Posted to dev@lucene.apache.org by Thimal Jayasooriya <th...@cs.york.ac.uk> on 2004/03/21 03:29:31 UTC
Token declared final ?
Hi all:
I have a question about the class structure of Tokens and
Tokenizers. Apologies, it's a bit longwinded :)
As part of my Masters research, I'm trying to use Lucene to store
different semantic classes found within documents. For this, I need to
first split sentences and then generate part of speech (POS) information
for each significant word found within a particular document. Through
separate libraries, I've already done the splitting and tagging tasks.
When I looked at the source for Token
(org.apache.lucene.analysis.token), however, I found that it has been
declared final. I had intended to subclass Token to also keep a POS
marker and use it later within the Analyzer. Could someone please give
me some information on why Token was declared as final ? I am sure I've
missed something, but I can't see what it is.. Alternately, does it
makes more sense to store the POS information elsewhere ? I would
probably need it at index time only.
My original intention was to extend the Tokenizer
(org.apache.lucene.analysis.Tokenizer), get POS information, add it to
the token and then do the normal consumption of punctuation and so on
with JavaCC. Punctuation is necessary to recognize some named entities,
so I need to do this before those tokens are consumed. Is there a better
/ more logical place to perform POS tagging ?
Thanks,
Thimal
--
Thimal Jayasooriya,
Department of Computer Science,
The University of York
http://www.cs.york.ac.uk/~thimal/
---------------------------------------------------------------------
To unsubscribe, e-mail: lucene-dev-unsubscribe@jakarta.apache.org
For additional commands, e-mail: lucene-dev-help@jakarta.apache.org
Re: Token declared final ?
Posted by Thimal Jayasooriya <th...@cs.york.ac.uk>.
Hi Doug,
That's brilliant :) I didn't want to use an existing field because I
wasn't sure if there was anything that relied explicitly on type
returning the default "word". There might be a few cases where I would
have liked to store multiple tags (for words with slightly ambiguous
meanings), but I can sort that out. Thanks for the pointer and also for
taking the time to explain.
As a general matter, would anyone else be interested in having POS
information for Tokens ? I use one library which isn't open sourced for
tagging (QTag), but I'd be happy to contribute the interface code if
anyone feels they could use it.
More info on the tools I use can be found here :
http://www-users.cs.york.ac.uk/~thimal/tools.php
If you have or know of an open source tagger, I'd be keen on making my
code play nicely with it too :)
Regards,
Thimal
Doug Cutting wrote:
> The 'type' field of Token would be a good place for Part-of-Speech.

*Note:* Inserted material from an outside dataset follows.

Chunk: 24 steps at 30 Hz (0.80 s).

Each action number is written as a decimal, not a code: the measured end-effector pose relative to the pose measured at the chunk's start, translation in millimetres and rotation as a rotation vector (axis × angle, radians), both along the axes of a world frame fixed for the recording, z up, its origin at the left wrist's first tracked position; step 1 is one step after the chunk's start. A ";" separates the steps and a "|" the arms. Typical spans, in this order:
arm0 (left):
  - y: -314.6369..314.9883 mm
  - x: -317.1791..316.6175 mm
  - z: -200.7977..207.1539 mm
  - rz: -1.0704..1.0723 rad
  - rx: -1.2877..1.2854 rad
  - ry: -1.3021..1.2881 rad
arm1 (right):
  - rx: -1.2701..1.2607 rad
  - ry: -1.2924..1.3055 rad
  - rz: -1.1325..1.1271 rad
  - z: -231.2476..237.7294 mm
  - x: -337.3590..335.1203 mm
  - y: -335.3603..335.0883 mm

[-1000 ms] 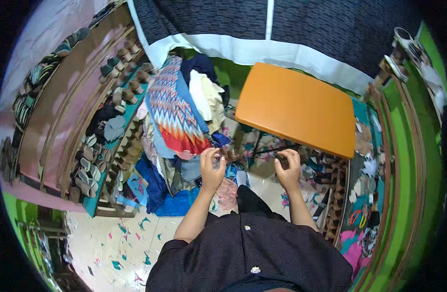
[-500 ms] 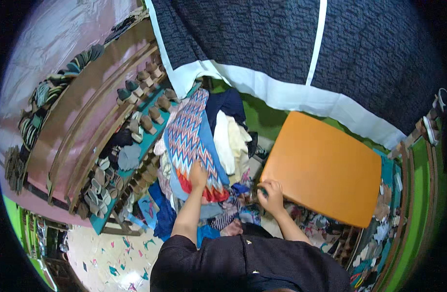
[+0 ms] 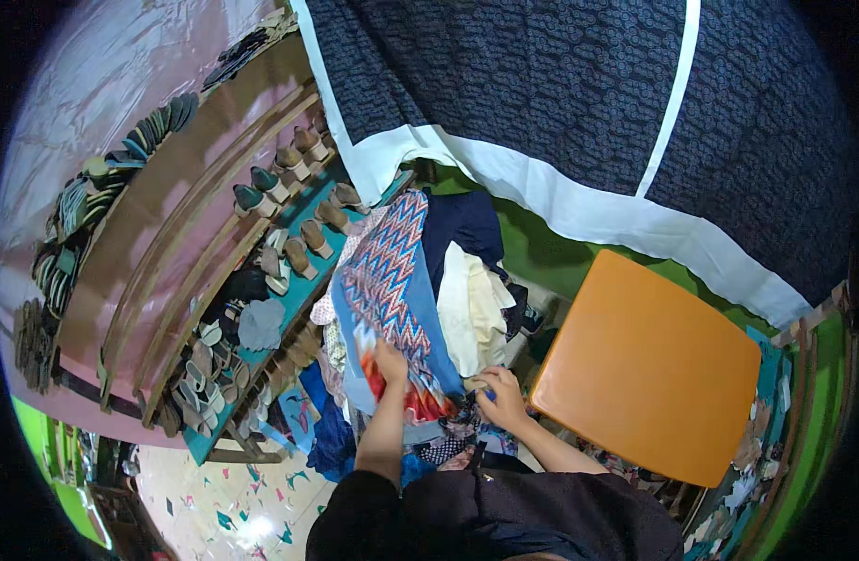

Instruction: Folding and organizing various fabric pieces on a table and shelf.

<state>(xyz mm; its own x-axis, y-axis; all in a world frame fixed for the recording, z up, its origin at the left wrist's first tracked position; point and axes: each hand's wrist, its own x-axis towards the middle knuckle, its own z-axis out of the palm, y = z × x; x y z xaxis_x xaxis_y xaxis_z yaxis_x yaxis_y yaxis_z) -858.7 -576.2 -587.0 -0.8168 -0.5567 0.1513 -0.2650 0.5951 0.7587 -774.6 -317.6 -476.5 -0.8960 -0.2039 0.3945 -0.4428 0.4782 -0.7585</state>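
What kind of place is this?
Probably a small shoemaking workshop: shoes stand in rows on a rack, what look like soles are stacked above, and coloured scraps litter the floor.

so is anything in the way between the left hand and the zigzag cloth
Nothing visible: the left hand is right at the red end of the zigzag cloth, with no object seen between them. The orange table stands off to the right.
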 end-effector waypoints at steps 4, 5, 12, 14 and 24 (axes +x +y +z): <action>46.6 57.4 84.6 -0.191 0.197 0.259 | -0.457 -0.503 -0.071 -30.4 -17.9 -7.8; 52.7 73.3 96.4 -0.256 0.340 0.158 | -0.639 -0.684 -0.053 -40.4 -21.3 -13.1; 93.9 170.2 122.4 -0.763 0.056 0.189 | -1.110 -1.224 0.182 -4.3 -14.6 -50.3; 98.1 192.6 114.6 -0.806 0.004 0.127 | -0.784 -1.112 0.115 -17.7 0.4 -42.5; 82.7 295.1 102.0 -0.332 0.331 0.255 | -0.594 -0.674 0.093 22.9 155.1 -5.5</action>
<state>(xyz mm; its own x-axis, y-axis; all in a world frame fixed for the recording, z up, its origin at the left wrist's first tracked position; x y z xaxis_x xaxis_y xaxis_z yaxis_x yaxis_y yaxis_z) -563.6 -493.6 -485.0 -0.9176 -0.3256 0.2281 0.1142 0.3339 0.9357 -619.6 -323.0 -453.7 -0.9654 -0.2172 -0.1446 0.1675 -0.0908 -0.9817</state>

> Does that work for you? If not, perhaps we should make Token non-final.
>
> As has been discussed before, Lucene uses final for two reasons. The
> first is historical: long ago it used to make things faster by
> permitting javac to inline things. The second is that some classes
> are not designed to be subclassed, e.g., subclassing Field or Document
> will generally cause more confusion than it will simplify an
> application. The problem is sometimes determining which case is which.
>
> Doug
>
> Thimal Jayasooriya wrote:
<snipped parts of the original mail>
>> When I looked at the source for Token
>> (org.apache.lucene.analysis.token), however, I found that it has been
>> declared final. I had intended to subclass Token to also keep a POS
>> marker and use it later within the Analyzer. Could someone please
>> give me some information on why Token was declared as final ? I am
>> sure I've missed something, but I can't see what it is.. Alternately,
>> does it makes more sense to store the POS information elsewhere ? I
>> would probably need it at index time only.
>>
--
Thimal Jayasooriya,
Department of Computer Science,
The University of York
http://www.cs.york.ac.uk/~thimal/
---------------------------------------------------------------------
To unsubscribe, e-mail: lucene-dev-unsubscribe@jakarta.apache.org
For additional commands, e-mail: lucene-dev-help@jakarta.apache.org
Re: Token declared final ?
Posted by Incze Lajos <in...@mail.matav.hu>.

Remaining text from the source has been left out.